We’ve heard about the miserable experiences of employees at the Service Employees International Union (SEIU), but does the union treat its membership any better?
The SEIU’s track record reveals a union that repeatedly fails to support its members at the bargaining table and on the picket line.
In 2023, the State Employees Association of North Carolina (SEANC) – a group of 50,000 North Carolina state government workers – announced it was disaffiliating from the SEIU. The group cited the SEIU’s bargaining tactics as being ineffective for its workers. The union explained:
“Our membership felt that for a long time now, the way we approach labor, the labor movement in North Carolina, the way we approach our work in the legislature to try to get raises and benefits for state employees has been different than the way most of SEIU’s locals go about that.”

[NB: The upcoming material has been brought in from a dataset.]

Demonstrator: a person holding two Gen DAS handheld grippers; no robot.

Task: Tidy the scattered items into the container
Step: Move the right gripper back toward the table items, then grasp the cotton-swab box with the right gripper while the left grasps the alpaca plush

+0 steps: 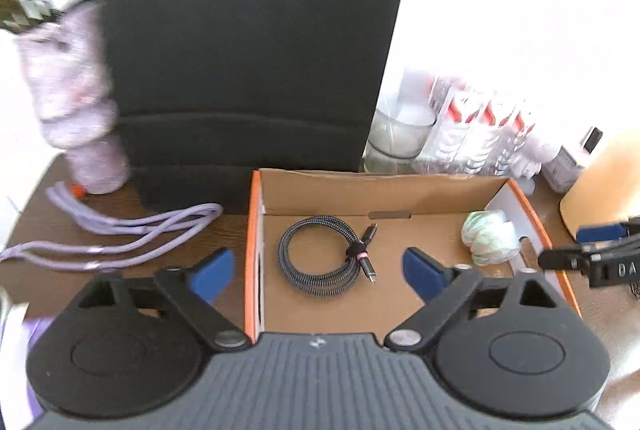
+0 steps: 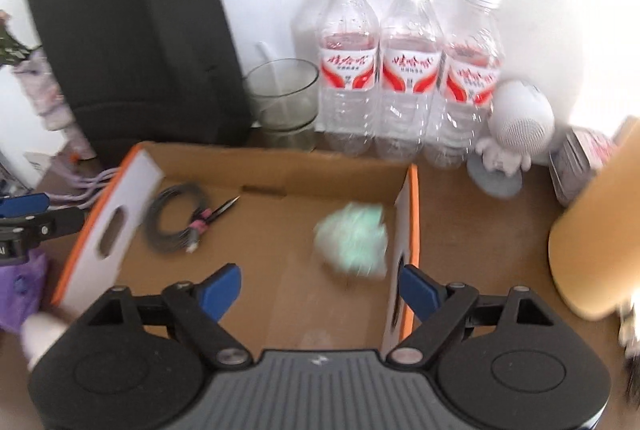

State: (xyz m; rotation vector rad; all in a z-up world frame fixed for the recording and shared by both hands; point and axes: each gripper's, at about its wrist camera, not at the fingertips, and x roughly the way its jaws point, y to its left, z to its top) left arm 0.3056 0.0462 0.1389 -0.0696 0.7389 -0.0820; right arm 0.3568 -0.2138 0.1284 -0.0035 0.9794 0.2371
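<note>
- The left gripper [image 1: 318, 270] is hovering over the near edge of the cardboard box [image 1: 253, 250]; its blue pads are standing wide apart and nothing is sitting between them.
- The right gripper [image 2: 320, 290] is hovering over the right part of the same box [image 2: 412, 213]; its pads are also standing wide apart and holding nothing.
- Two things are already lying inside the box: one coiled black cable [image 1: 320, 258] near the left wall, and one pale green crumpled ball [image 1: 488, 238] beside the right wall. In the right wrist view the ball [image 2: 352, 242] is looking blurred, so I cannot tell whether it is resting or moving.
- I am judging that the task is partly done: two things are in, and at least one is waiting outside.
- One purple cord [image 1: 120, 234] is lying on the brown table [image 1: 40, 222], left of the box and well apart from both grippers. It is seeming to be the next thing to collect.
- A purple thing [image 2: 20, 290] is showing at the left edge of the right wrist view; I cannot tell what it is.
- Behind the box are standing one black paper bag [image 1: 252, 49], one glass bowl [image 2: 284, 97], three water bottles [image 2: 408, 69] and one small white figure [image 2: 516, 125]. These are looking arranged, not scattered, but this is only my judgement.
</note>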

“For example, walk outs, strikes, and other collective bargaining efforts employed by some unions are not something that SEANC feels get results.”
Perhaps SEANC saw how SEIU Local 1000 failed workers in California in 2020. In that deal, the SEIU managed to negotiate an almost 10 percent pay reduction for government workers across the state. The same deal also delayed a general salary increase.
The SEIU also failed to ensure government workers at an office in California had adequate working conditions. SEIU Local 1021 workers complained the office was infested with rats, but it appears no reports or statements about the issue were made by the SEIU. Workers at the office were forced to contact ABC 7 News to report on the matter.
The SEIU’s neglect for workers doesn’t just end at the bargaining table, the union is also failing workers on the picket line.
Striking workers can expect to make little in the way of pay while they are on strike with the SEIU. According to a document from the SEIU-UHW in 2019, the SEIU-UHW was paying its striking members just $200 a week and that was only after being paid nothing for the first week of striking. The SEIU Local 503 only performs slightly better, paying its striking members $400 after the first week of striking.
These payments amount to just $5 and $10 an hour for a forty-hour work week – shocking coming from a union that consistently advocates for a $15 minimum wage.
The SEIU national headquarters seems to be more concerned with political spending than protecting workers. In 2022, it contributed just over $55,000 to its national strike benefit fund while spending over $60 million on political activities and lobbying.